_Brief:_ Across the material below, count the lines that include the word "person" and give only that count.

_Source information:_
%%

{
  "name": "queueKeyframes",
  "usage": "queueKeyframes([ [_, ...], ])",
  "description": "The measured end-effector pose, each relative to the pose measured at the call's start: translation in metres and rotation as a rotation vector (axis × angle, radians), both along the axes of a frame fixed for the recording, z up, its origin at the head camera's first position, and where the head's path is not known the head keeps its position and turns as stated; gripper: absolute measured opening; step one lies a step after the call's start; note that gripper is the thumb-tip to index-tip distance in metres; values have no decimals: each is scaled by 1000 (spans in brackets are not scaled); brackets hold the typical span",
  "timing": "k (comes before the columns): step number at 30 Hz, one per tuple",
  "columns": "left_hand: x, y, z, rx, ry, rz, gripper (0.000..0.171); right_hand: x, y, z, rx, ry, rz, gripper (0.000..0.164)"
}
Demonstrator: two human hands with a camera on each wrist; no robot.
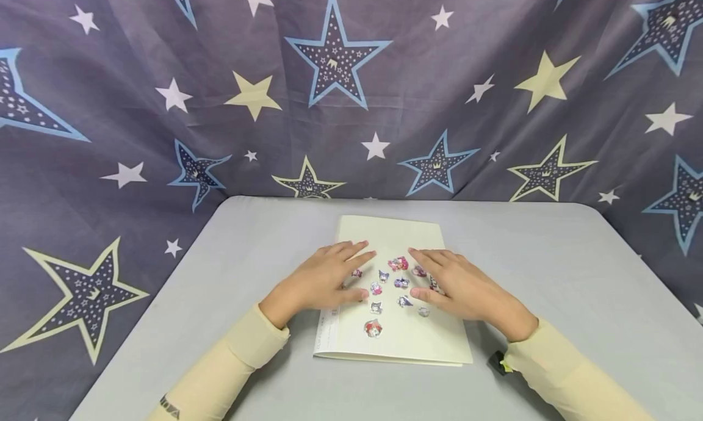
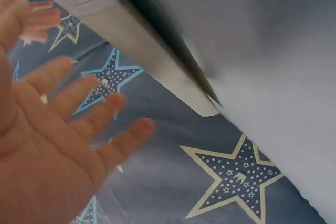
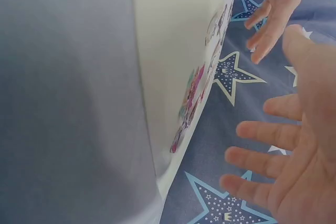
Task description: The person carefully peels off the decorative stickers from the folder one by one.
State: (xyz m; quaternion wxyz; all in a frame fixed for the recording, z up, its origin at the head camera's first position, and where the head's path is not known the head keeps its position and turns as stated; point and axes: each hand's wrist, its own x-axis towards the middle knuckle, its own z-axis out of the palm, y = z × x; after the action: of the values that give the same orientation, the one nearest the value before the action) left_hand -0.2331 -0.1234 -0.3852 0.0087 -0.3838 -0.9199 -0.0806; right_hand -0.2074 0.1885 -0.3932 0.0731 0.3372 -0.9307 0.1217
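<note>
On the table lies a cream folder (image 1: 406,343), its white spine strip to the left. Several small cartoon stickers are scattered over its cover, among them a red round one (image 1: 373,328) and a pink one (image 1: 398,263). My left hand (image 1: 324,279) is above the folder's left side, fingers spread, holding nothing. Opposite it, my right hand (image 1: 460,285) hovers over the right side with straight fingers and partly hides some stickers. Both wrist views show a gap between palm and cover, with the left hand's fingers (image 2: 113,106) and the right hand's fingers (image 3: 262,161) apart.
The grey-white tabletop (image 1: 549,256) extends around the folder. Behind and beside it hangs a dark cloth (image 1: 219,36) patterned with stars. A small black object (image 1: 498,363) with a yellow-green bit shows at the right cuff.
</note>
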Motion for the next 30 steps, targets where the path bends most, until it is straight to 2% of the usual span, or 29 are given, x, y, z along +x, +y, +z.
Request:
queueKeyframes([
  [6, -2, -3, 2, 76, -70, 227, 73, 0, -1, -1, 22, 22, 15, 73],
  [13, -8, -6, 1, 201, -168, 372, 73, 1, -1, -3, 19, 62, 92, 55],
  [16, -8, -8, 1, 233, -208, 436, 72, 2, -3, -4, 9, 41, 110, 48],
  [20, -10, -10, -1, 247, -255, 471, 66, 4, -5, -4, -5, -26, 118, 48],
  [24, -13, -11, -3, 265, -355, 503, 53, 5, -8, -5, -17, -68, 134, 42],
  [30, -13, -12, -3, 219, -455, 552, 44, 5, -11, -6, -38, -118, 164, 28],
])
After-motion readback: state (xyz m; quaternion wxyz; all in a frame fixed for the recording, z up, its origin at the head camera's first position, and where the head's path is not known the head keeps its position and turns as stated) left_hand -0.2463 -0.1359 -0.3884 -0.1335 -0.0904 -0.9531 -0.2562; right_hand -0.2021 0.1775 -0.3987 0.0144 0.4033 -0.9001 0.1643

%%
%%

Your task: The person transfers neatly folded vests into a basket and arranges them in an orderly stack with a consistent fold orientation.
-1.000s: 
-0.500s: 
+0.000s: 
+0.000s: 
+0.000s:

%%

_Solution to this exercise:_ 2